Olay, 1998 yılında geçer… Ulaştırma Eski Bakanı Yaşar Topcu, dönemin İskân Bakanlığı Müsteşar Yardımcısı Ünal Mesci ile Sinop’a gider.
Gerze İlçesi’nin Belediye Başkanı Bakan Topçu'ya, ‘‘Efendim, tarihi evler yüzünden yolları genişletemiyorum.
Evleri de tarihi olduğu için yıkamıyorum’’ şeklindeki yakınması üzerine araya giren Müsteşar Yardımcısı, ‘‘Yıkamıyorsan, o zaman yakarsın’’ demişti.
Bu türden bir sözü devletin yetkili makamı sarf ederek bir Belediye Başkanına kötü örnek olabiliyorsa, değerlerimizin nasıl yok edildiğini fazla da sorgulamaya yer yok gibi görünmüyor mu?
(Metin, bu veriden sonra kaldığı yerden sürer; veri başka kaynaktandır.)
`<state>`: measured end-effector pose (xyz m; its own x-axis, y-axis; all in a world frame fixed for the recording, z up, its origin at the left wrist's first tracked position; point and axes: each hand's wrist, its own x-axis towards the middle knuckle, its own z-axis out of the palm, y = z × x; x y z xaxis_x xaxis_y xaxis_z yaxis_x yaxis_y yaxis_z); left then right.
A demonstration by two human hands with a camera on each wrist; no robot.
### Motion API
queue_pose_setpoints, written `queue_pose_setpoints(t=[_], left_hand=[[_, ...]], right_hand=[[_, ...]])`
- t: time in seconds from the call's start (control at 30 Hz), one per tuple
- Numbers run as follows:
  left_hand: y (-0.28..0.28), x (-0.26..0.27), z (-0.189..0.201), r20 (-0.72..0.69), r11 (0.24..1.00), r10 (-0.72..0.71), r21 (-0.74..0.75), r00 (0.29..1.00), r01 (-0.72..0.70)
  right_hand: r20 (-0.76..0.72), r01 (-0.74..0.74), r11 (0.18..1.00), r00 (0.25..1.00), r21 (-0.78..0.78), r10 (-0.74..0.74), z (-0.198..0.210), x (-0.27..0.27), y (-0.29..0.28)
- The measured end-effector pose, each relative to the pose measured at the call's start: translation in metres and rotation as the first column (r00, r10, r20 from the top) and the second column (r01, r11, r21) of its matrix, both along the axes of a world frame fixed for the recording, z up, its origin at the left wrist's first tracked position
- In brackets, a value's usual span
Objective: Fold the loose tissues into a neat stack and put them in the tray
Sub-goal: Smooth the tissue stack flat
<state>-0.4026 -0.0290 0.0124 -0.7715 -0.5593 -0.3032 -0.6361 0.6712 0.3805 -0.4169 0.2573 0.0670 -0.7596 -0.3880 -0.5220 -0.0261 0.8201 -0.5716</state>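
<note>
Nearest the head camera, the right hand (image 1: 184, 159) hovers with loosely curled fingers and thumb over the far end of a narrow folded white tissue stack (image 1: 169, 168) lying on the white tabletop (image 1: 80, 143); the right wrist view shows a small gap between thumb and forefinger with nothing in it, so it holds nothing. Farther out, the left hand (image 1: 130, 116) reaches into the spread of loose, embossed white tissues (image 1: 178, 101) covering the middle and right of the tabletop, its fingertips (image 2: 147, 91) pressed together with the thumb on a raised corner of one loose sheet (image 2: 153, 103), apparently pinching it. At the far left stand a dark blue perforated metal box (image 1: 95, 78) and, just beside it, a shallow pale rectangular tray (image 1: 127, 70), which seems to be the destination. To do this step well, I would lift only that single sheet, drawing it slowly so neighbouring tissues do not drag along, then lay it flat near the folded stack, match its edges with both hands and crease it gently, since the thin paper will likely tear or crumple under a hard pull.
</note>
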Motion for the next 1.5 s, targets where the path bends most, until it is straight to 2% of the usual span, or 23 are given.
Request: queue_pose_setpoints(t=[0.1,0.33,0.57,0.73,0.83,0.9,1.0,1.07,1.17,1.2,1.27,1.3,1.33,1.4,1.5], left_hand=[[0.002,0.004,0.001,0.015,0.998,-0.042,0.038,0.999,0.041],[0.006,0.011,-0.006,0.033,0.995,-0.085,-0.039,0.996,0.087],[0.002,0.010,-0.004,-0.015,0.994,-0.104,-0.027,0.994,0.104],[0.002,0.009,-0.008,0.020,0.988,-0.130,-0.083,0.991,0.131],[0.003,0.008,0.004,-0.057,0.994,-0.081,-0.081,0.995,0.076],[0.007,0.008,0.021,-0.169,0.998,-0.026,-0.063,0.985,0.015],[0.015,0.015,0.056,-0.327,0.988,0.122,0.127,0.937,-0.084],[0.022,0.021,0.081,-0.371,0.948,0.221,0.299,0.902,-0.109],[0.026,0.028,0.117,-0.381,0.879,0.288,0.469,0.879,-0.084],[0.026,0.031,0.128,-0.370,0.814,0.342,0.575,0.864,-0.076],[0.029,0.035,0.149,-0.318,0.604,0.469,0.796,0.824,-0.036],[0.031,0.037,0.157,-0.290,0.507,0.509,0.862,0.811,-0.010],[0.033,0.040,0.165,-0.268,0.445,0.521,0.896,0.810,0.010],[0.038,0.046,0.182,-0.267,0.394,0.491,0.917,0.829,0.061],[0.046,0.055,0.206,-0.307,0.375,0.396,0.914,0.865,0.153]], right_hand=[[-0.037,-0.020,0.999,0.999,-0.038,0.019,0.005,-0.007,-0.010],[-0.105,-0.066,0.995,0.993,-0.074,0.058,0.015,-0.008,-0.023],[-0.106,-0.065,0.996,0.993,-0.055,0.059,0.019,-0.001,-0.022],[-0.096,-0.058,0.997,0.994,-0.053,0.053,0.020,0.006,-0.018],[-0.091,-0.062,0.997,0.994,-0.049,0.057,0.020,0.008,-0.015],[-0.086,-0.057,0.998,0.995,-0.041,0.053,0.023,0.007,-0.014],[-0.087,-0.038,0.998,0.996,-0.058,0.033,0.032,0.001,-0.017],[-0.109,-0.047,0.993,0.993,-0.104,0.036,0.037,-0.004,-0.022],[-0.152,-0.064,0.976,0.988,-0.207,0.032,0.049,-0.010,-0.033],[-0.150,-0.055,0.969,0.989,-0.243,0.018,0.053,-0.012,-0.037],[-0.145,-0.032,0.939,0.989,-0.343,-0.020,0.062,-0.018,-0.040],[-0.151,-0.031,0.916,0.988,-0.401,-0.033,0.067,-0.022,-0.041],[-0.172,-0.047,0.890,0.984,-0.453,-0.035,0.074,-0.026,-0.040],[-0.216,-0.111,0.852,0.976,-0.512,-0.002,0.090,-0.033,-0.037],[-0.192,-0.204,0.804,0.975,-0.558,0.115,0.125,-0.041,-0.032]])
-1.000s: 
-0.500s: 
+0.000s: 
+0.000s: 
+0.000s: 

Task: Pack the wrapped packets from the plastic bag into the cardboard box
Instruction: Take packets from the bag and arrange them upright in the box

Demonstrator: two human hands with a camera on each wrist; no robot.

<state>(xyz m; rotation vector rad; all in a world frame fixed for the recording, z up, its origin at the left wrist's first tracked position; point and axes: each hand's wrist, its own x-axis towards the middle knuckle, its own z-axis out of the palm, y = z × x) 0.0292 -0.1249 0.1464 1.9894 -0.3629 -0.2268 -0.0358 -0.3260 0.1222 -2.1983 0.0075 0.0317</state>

Tekrar başa dönecek olursak, Ankaralıların anılarında kalmaya mahkum edilen tarihi garının, yetmedi ATATÜRK Orman Çiftliği’ne ait 555bin metrekare arazinin de aynı özel bir üniversiteye tahsis edilmesi ile aslında sorgulanacak pek çok şey vardır.
Mustafa Kemal ATATÜRK’ün bireye değil halkına armağan ettiği her karış toprak ve her yapının üzerinde bu ülke halkının hakkı var ise, halkının sorgulama hakkı da doğal olarak olmalıdır.
Bu haktan yola çıkarak yanıtını biliyor olsam da soruyorum size, söz konusu yapı ve arazileri usulca devrederken aklınızın ucundan bizlere sormak geçmedi mi?